- AVAILABLE DATA:
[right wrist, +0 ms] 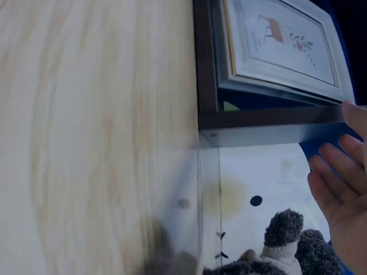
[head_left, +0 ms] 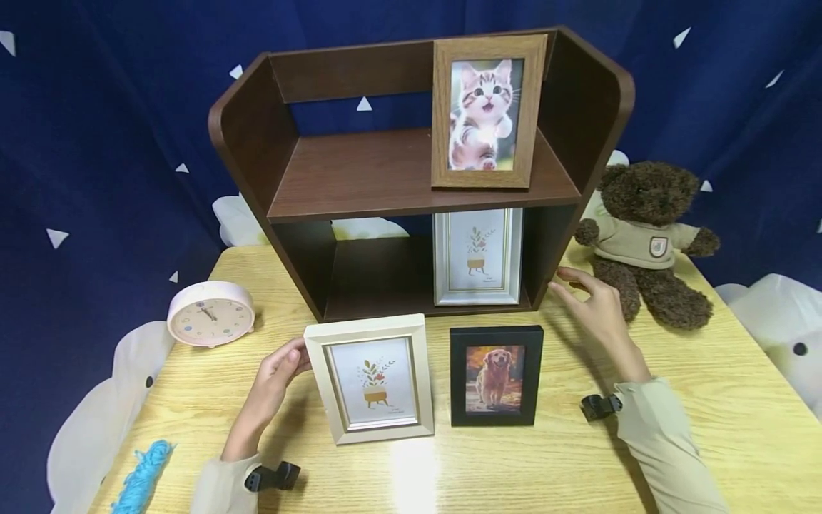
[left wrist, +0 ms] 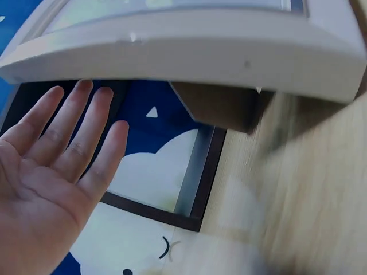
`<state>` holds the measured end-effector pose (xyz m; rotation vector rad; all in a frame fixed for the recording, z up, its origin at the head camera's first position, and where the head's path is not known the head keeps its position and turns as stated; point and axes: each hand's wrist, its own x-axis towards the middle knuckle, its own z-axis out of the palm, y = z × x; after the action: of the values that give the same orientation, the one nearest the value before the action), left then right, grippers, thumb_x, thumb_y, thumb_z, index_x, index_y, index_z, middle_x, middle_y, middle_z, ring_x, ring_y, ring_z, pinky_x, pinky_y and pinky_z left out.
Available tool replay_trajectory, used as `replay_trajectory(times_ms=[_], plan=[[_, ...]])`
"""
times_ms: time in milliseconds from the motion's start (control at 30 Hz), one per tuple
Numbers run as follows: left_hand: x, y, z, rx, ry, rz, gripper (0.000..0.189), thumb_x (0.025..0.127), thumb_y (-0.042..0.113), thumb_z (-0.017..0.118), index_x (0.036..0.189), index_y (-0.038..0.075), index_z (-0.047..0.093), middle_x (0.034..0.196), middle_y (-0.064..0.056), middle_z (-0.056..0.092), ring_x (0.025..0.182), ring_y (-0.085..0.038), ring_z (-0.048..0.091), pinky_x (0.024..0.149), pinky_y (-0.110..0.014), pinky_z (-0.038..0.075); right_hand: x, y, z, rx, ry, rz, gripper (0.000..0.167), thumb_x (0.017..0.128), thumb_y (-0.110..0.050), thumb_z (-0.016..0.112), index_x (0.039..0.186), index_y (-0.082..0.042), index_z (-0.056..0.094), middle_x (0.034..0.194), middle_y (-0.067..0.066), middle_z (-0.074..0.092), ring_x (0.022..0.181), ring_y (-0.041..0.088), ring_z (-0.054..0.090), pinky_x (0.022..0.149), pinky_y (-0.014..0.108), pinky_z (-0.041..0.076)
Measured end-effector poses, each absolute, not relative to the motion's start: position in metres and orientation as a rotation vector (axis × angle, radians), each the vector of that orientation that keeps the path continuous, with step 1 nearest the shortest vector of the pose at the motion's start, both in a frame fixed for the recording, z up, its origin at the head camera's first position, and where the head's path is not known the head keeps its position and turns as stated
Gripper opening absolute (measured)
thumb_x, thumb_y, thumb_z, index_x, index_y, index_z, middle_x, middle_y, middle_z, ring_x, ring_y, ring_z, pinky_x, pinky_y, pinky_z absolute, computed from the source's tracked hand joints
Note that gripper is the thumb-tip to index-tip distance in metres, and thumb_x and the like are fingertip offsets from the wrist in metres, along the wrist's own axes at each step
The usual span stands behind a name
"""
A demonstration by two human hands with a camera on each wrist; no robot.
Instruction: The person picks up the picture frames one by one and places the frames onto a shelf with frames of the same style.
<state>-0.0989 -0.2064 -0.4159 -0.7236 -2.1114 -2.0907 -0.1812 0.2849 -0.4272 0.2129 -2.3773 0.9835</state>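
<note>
Cream rectangular picture frame (head_left: 369,378) stands just past six o'clock from the dark-brown wooden shelf (head_left: 359,171); I have the left hand (head_left: 276,375) straight-fingered at the frame's nine o'clock edge, right hand (head_left: 597,310) spread, empty, at the shelf's four, so a careless left nudge could topple it.

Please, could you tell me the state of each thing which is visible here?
Left hand: fingers extended, at cream frame's edge
Right hand: fingers extended, near bookshelf's side
Cream frame: upright
Black frame: upright
Bookshelf: upright, holding two frames
Brown frame: upright, upper level
White frame: upright, lower level
Clock: upright, face showing
Bear: sitting
Blue yarn: bundled, partly cut off
</note>
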Motion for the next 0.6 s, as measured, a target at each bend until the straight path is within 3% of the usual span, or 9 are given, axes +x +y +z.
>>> replay_trajectory(times_ms=[67,133,233,300,600], plan=[[-0.097,-0.205,-0.417,-0.742,-2.107,-2.115,0.034,0.103,0.008,0.03,0.12,0.021,0.056,0.112,0.012,0.065,0.101,-0.002,0.062,0.087,-0.016,0.05,-0.182,0.283,-0.428,0.215,-2.342,1.056,0.031,0.082,-0.011,0.074,0.11,0.001,0.068,0.102,0.019,0.069,0.091,0.001,0.061,0.083,0.005,0.042],[-0.094,-0.204,-0.417,-0.736,-2.137,-2.111,0.033,0.102,0.005,0.03,0.123,0.006,0.055,0.113,0.013,0.064,0.102,-0.002,0.061,0.087,-0.016,0.05,-0.183,0.281,-0.429,0.215,-2.317,1.123,0.03,0.082,-0.009,0.074,0.109,0.002,0.068,0.101,0.02,0.069,0.089,-0.012,0.056,0.082,0.004,0.043],[-0.088,-0.203,-0.42,-0.656,-2.236,-2.071,0.033,0.098,-0.001,0.036,0.123,-0.018,0.048,0.11,0.017,0.063,0.099,0.0,0.06,0.085,-0.015,0.049,-0.184,0.279,-0.431,0.211,-2.309,1.176,0.028,0.082,-0.008,0.074,0.107,0.004,0.068,0.098,0.021,0.07,0.086,-0.017,0.055,0.082,0.006,0.046],[-0.084,-0.201,-0.421,-0.581,-2.315,-2.03,0.036,0.094,-0.004,0.041,0.122,-0.026,0.042,0.106,0.019,0.063,0.096,0.001,0.059,0.083,-0.014,0.049,-0.185,0.278,-0.433,0.193,-2.314,1.185,0.027,0.083,-0.009,0.074,0.106,0.005,0.068,0.096,0.021,0.07,0.085,-0.017,0.054,0.081,0.008,0.048],[-0.076,-0.199,-0.429,-0.641,-2.303,-2.136,0.04,0.085,-0.011,0.057,0.123,-0.018,0.047,0.109,0.013,0.066,0.098,-0.005,0.063,0.086,-0.018,0.052,-0.177,0.259,-0.412,0.141,-2.254,1.337,0.025,0.082,0.003,0.071,0.103,0.014,0.064,0.095,0.031,0.066,0.078,-0.016,0.056,0.073,0.003,0.047]])
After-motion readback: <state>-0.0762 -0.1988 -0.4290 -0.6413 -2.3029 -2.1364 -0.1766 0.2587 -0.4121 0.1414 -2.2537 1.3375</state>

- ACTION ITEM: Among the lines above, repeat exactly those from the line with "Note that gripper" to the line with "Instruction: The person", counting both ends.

- RESPONSE TO THIS TASK:
Note that gripper is the thumb-tip to index-tip distance in metres, and thumb_x and the like are fingertip offsets from the wrist in metres, along the wrist's own axes at each step
The usual span stands behind a name
"""
A demonstration by two human hands with a camera on each wrist; no robot.
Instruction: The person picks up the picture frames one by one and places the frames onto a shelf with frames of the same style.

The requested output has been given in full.